Forward-looking information in this press release includes, but is
not limited to:
- expected fourth quarter 2022 average sales volumes;
- expected 2022 annual capital expenditures;
- forecast average sales volumes for 2023 and certain periods
therein;
- planned capital expenditures in 2023;
- planned abandonment and reclamation expenditures in 2023;
- forecast free cash flow in 2023;
- preliminary anticipated capital expenditures in 2024 and the
resulting expected 2024 average sales volumes and free cash flow;
and
- the Company's five-year outlook for average sales volumes,
capital expenditures and cumulative free cash flow.
Such forward-looking information is based on a number of
assumptions which may prove to be incorrect. Assumptions have been
made with respect to the following matters, in addition to any
other assumptions identified in this press release:
- future commodity prices;
- the impact of the COVID-19 pandemic;
- the impact of the Russian invasion of the Ukraine;
- royalty rates, taxes and capital, operating, general &
administrative and other costs;
- foreign currency exchange rates, interest rates and the rate
and impacts of inflation;
- general business, economic and market conditions;
- the performance of wells and facilities;
- the availability to Paramount of the required capital to fund
its exploration, development and other operations and meet its
commitments and financial obligations;
- the ability of Paramount to obtain equipment, materials,
services and personnel in a timely manner and at expected and
acceptable costs to carry out its activities;
- the ability of Paramount to secure adequate product processing,
transportation, fractionation and storage capacity on acceptable
terms and the capacity and reliability of facilities;
- the ability of Paramount to market its natural gas and liquids
successfully to current and new customers;
- the ability of Paramount and its industry partners to obtain
drilling success (including in respect of anticipated production
volumes, reserves additions, liquids yields and resource
recoveries) and operational improvements, efficiencies and results
consistent with expectations;
- the timely receipt of required governmental and regulatory
approvals;
- the receipt of benefits under government programs;
- the application of regulatory requirements respecting
abandonment and reclamation; and
- anticipated timelines and budgets being met in respect of
drilling programs and other operations (including well completions
and tie-ins, the construction, commissioning and start-up of new
and expanded facilities, including third-party facilities, and
facility turnarounds and maintenance).
Although Paramount believes that the expectations reflected in
such forward-looking information are reasonable based on the
information available at the time of this press release, undue
reliance should not be placed on the forward-looking information as
Paramount can give no assurance that such expectations will prove
to be correct. Forward-looking information is based on
expectations, estimates and projections that involve a number of
risks and uncertainties which could cause actual results to differ
materially from those anticipated by Paramount and described in the
forward-looking information.
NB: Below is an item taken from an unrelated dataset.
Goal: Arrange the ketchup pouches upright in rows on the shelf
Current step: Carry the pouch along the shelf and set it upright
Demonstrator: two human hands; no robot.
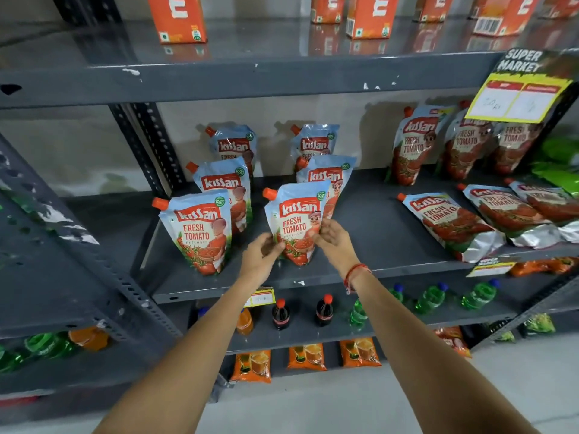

The material risks and uncertainties
include, but are not limited to:
- the risks set out in the Company's Management's Discussion and
Analysis for the three and nine months ended September 30, 2022;
- fluctuations in commodity prices;
- changes in capital spending plans and planned exploration and
development activities;
- the potential for changes to expected fourth quarter 2022
average sales volumes and 2022 annual capital expenditures upon
finalization;
- the potential for changes to preliminary anticipated 2024
capital expenditures prior to finalization and changes to the
resulting expected 2024 average sales volumes and free cash
flow;
- the potential for changes to the Company's five-year outlook
for average sales volumes, capital expenditures and cumulative free
cash flow;
- changes in foreign currency exchange rates, interest rates and
the rate of inflation;
- the uncertainty of estimates and projections relating to
production, future revenue, free cash flow, reserve additions,
product yields (including condensate to natural gas ratios),
resource recoveries, royalty rates, taxes and costs and
expenses;
- the ability to secure adequate product processing,
transportation, fractionation, and storage capacity on acceptable
terms;
- operational risks in exploring for, developing, producing and
transporting natural gas and liquids, including the risk of spills,
leaks or blowouts;
- the ability to obtain equipment, materials, services and
personnel in a timely manner and at expected and acceptable costs,
including the potential effects of inflation and supply chain
disruptions;
- potential disruptions, delays or unexpected technical or other
difficulties in designing, developing, expanding or operating new,
expanded or existing facilities (including third-party
facilities);
- processing, pipeline and fractionation infrastructure outages,
disruptions and constraints;
- risks and uncertainties involving the geology of oil and gas
deposits;
- the uncertainty of reserves estimates;
- general business, economic and market conditions;
- the ability to generate sufficient cash from operating
activities to fund, or to otherwise finance, planned exploration,
development and operational activities and meet current and future
commitments and obligations (including product processing,
transportation, fractionation and similar commitments and
obligations);
- changes in, or in the interpretation of, laws, regulations or
policies (including environmental laws);
- the ability to obtain required governmental or regulatory
approvals in a timely manner, and to obtain and maintain leases and
licenses;
- the effects of weather and other factors including wildlife and
environmental restrictions which affect field operations and
access;
- uncertainties as to the timing and cost of future abandonment
and reclamation obligations and potential liabilities for
environmental damage and contamination;
- uncertainties regarding Indigenous claims and in maintaining
relationships with local populations and other stakeholders;
- the outcome of existing and potential lawsuits, insurance
claims, regulatory actions, audits and assessments; and
- other risks and uncertainties described elsewhere in this
document and in Paramount's other filings with Canadian securities
authorities.
In addition, there are no assurances as to the declaration and
payment of any future dividends by the Company or the amount or
timing of any such dividends.
The foregoing list of risks is not exhaustive. For more
information relating to risks, see the section titled "Risk
Factors" in Paramount's annual information form for the year
ended December 31, 2021, which is
available on SEDAR at www.sedar.com. The forward-looking
information contained in this press release is made as of the date
hereof and, except as required by applicable securities law,
Paramount undertakes no obligation to update publicly or revise any
forward-looking statements or information, whether as a result of
new information, future events or otherwise.
Certain forward-looking information in this press release,
including forecast free cash flow in 2023 and future periods, may
also constitute a "financial outlook" within the meaning of
applicable securities laws. A financial outlook involves statements
about Paramount's prospective financial performance or position and
is based on and subject to the assumptions and risk factors
described above in respect of forward-looking information generally
as well as any other specific assumptions and risk factors in
relation to such financial outlook noted in this press release.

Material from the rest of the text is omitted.